Task objective:
What lines in the data below mention the string "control"? Copy them out.

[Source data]
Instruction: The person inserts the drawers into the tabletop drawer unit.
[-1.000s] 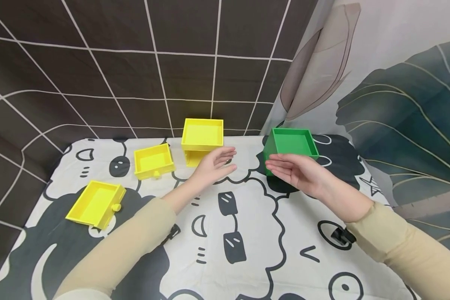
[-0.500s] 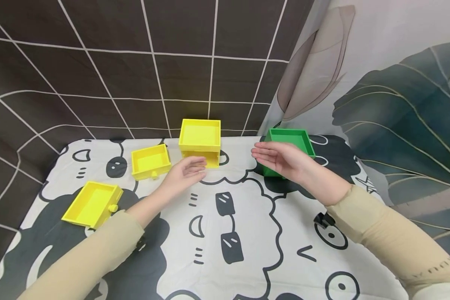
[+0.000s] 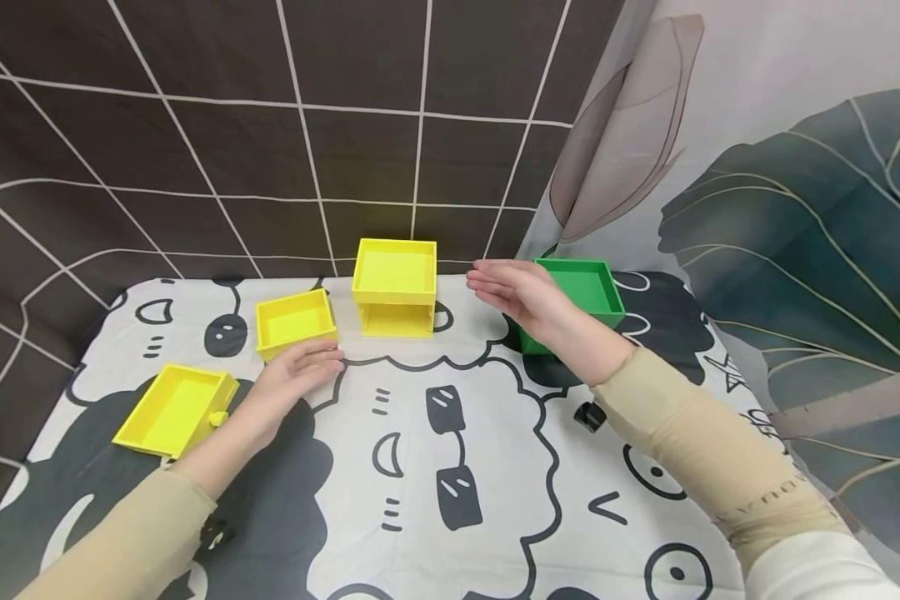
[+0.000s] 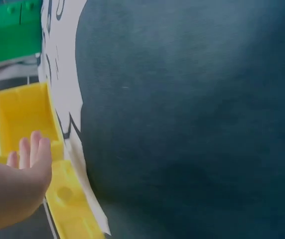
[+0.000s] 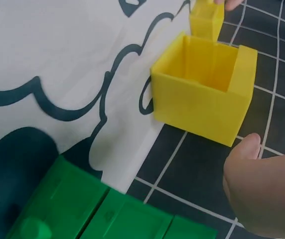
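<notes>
My left hand (image 3: pixel 292 379) holds nothing, fingers fairly straight, at the front edge of a yellow drawer (image 3: pixel 296 318); I cannot tell whether it touches. That drawer's knob is hidden behind the hand. Right of it stands a small yellow cabinet (image 3: pixel 395 287) with a shallow tray top and a hollow front opening, also in the right wrist view as a yellow cabinet (image 5: pixel 197 104). My right hand (image 3: pixel 528 304), fingers extended and empty, hovers between this cabinet and a green cabinet (image 3: pixel 585 287), partly covering the green one. In the right wrist view, the green cabinet (image 5: pixel 97 209) shows closed drawer fronts.
A second yellow drawer (image 3: pixel 180 408) with a round knob lies at the left, beside my left forearm. The patterned cloth (image 3: pixel 495 467) covers the table. Behind it hangs a dark gridded curtain (image 3: pixel 360 158), with a leaf-print curtain (image 3: pixel 795 250) at the right.
My left hand has moved left from the yellow cabinet to the nearer drawer. My right hand has moved left, away from the green cabinet's front. The drawers and cabinets stay in place.
</notes>
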The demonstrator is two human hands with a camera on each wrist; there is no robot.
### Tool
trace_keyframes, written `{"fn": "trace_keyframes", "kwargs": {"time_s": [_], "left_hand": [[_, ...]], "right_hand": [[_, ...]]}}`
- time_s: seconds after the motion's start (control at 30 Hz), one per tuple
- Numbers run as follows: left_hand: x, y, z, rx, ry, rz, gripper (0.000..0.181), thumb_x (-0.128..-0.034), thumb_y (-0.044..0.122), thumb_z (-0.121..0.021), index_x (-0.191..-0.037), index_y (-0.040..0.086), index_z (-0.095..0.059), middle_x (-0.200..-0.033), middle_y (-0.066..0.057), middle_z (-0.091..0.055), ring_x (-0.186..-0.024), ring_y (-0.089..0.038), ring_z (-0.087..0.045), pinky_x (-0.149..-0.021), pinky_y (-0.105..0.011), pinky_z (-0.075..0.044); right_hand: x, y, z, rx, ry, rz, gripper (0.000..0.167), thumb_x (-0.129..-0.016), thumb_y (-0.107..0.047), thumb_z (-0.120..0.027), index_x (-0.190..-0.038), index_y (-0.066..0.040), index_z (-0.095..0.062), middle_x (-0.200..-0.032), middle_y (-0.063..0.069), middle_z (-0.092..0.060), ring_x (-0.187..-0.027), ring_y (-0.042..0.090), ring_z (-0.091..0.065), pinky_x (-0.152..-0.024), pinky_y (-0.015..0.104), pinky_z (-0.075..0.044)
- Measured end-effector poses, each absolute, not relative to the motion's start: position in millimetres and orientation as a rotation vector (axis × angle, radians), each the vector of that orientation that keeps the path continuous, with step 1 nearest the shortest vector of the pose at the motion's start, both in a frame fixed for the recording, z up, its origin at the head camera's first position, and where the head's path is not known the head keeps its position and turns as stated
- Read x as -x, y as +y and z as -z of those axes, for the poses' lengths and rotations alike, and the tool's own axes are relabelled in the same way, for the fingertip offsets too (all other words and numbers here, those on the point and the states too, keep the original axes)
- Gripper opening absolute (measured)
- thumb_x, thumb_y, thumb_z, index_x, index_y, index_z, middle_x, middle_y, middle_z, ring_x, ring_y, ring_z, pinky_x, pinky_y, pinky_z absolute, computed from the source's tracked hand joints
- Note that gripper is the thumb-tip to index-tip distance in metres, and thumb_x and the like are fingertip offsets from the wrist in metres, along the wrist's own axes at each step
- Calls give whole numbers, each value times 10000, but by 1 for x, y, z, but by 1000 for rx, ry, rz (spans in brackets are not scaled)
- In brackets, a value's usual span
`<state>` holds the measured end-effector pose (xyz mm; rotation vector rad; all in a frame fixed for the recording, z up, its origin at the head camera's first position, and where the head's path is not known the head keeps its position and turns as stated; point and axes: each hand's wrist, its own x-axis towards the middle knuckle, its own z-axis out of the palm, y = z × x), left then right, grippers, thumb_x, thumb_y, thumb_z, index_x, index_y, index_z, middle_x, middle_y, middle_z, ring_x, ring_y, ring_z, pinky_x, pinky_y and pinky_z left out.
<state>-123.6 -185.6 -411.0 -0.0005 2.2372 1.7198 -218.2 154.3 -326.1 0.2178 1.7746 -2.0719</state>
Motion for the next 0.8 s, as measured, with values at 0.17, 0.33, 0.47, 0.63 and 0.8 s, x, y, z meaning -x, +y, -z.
{"fn": "trace_keyframes", "kwargs": {"time_s": [0.17, 0.33, 0.47, 0.63, 0.8], "left_hand": [[115, -201, 415, 93, 2131, -1848, 601, -1097, 206, -599, -1579, -72, -374, -1552, -294, -536, -1078, 154, -659, -1020, -78, -539], [110, -212, 422, 187, 2063, -1883, 648, -1110, 237, -578, -1599, -98, -317, -1460, -144, -656, -1058, 130, -678, -991, -92, -570], [107, -220, 428, 256, 1940, -1959, 675, -1114, 224, -569, -1613, -116, -267, -1201, 124, -741, -1043, 99, -699, -973, -113, -592], [109, -229, 431, 346, 1730, -2083, 674, -1135, 223, -514, -1632, -113, -208, -1054, 189, -754, -1030, 57, -724, -973, -143, -609], [115, -232, 431, 468, 1517, -2167, 685, -1129, 230, -525, -1654, -53, -189, -1038, 120, -770, -1006, -9, -756, -987, -198, -627]], "right_hand": [[232, 132, 333, -205, 1890, 2062, 504, -1065, -123, -634, -1512, 70, -503, -1338, 153, -719, -1131, 188, -751, -988, 208, -618], [245, 114, 344, -197, 1969, 2051, 455, -1062, -125, -638, -1471, 57, -559, -1487, 235, -620, -1349, 310, -650, -1065, 240, -596], [252, 104, 355, -203, 2048, 2030, 429, -1059, -129, -639, -1443, 52, -582, -1463, 214, -633, -1327, 314, -657, -1147, 308, -562], [258, 96, 365, -231, 2136, 1999, 451, -1039, -151, -678, -1433, 41, -577, -1456, 208, -622, -1335, 314, -648, -1175, 350, -548], [260, 91, 371, -233, 2204, 1958, 488, -1021, -183, -709, -1446, 13, -571, -1428, 208, -637, -1347, 317, -630, -1191, 371, -536]]}}
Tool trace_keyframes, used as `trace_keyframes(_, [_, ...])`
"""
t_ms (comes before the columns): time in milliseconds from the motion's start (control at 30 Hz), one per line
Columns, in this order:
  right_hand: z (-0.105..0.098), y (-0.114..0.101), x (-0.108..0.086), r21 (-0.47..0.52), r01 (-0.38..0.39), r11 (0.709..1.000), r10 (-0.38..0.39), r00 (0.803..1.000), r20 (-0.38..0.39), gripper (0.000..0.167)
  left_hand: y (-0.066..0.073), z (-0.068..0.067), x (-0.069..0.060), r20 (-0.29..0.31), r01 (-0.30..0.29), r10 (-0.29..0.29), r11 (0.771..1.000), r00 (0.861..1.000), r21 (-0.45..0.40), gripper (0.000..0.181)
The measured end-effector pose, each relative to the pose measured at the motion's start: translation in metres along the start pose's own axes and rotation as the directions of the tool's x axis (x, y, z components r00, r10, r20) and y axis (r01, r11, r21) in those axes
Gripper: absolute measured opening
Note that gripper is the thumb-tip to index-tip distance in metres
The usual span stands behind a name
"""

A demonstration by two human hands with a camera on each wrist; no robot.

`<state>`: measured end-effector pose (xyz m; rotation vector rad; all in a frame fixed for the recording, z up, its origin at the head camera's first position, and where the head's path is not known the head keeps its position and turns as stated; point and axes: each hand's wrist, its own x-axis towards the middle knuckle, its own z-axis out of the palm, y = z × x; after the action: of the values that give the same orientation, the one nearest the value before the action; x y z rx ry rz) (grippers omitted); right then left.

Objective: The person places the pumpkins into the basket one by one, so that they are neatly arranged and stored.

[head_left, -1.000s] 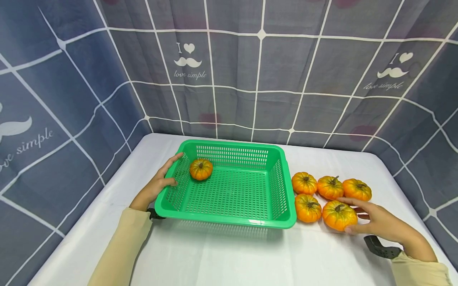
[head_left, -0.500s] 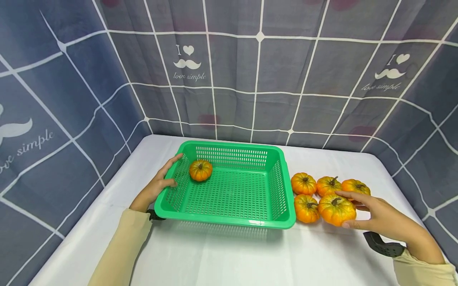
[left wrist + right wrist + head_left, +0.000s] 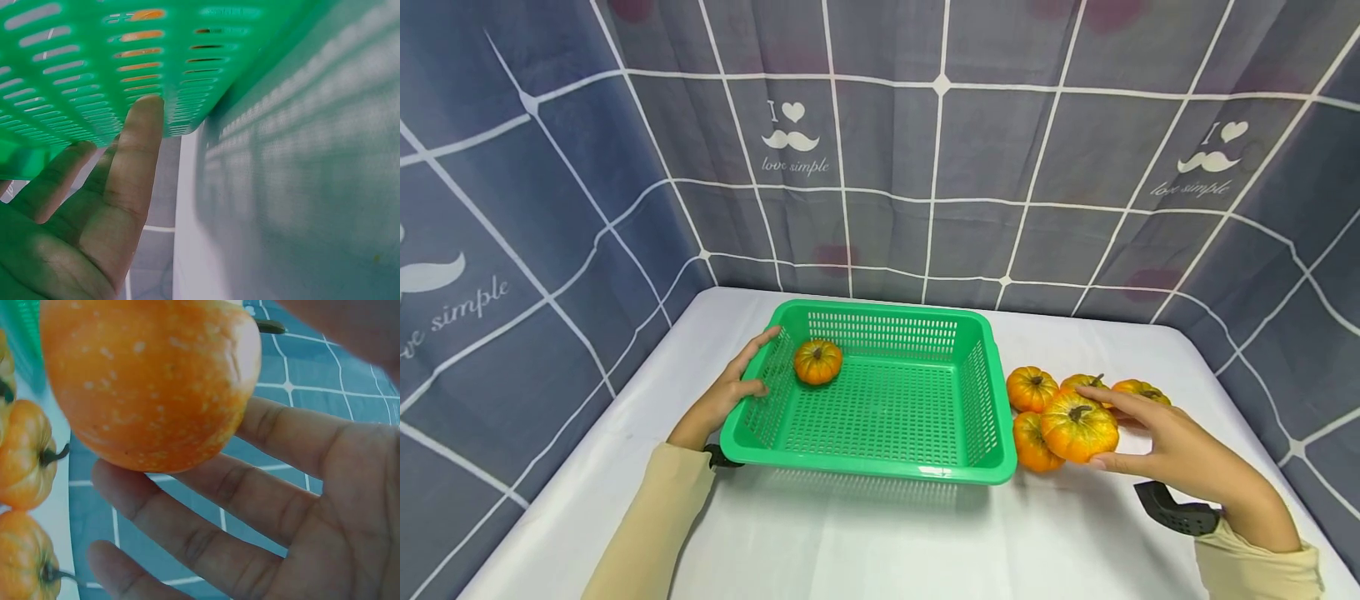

Problem solution:
- time_s: seconds after the motion's start (control at 30 Hz), one per tuple
t_ms (comes before the columns): time in milliseconds from the motion's start (control at 30 Hz), one per line

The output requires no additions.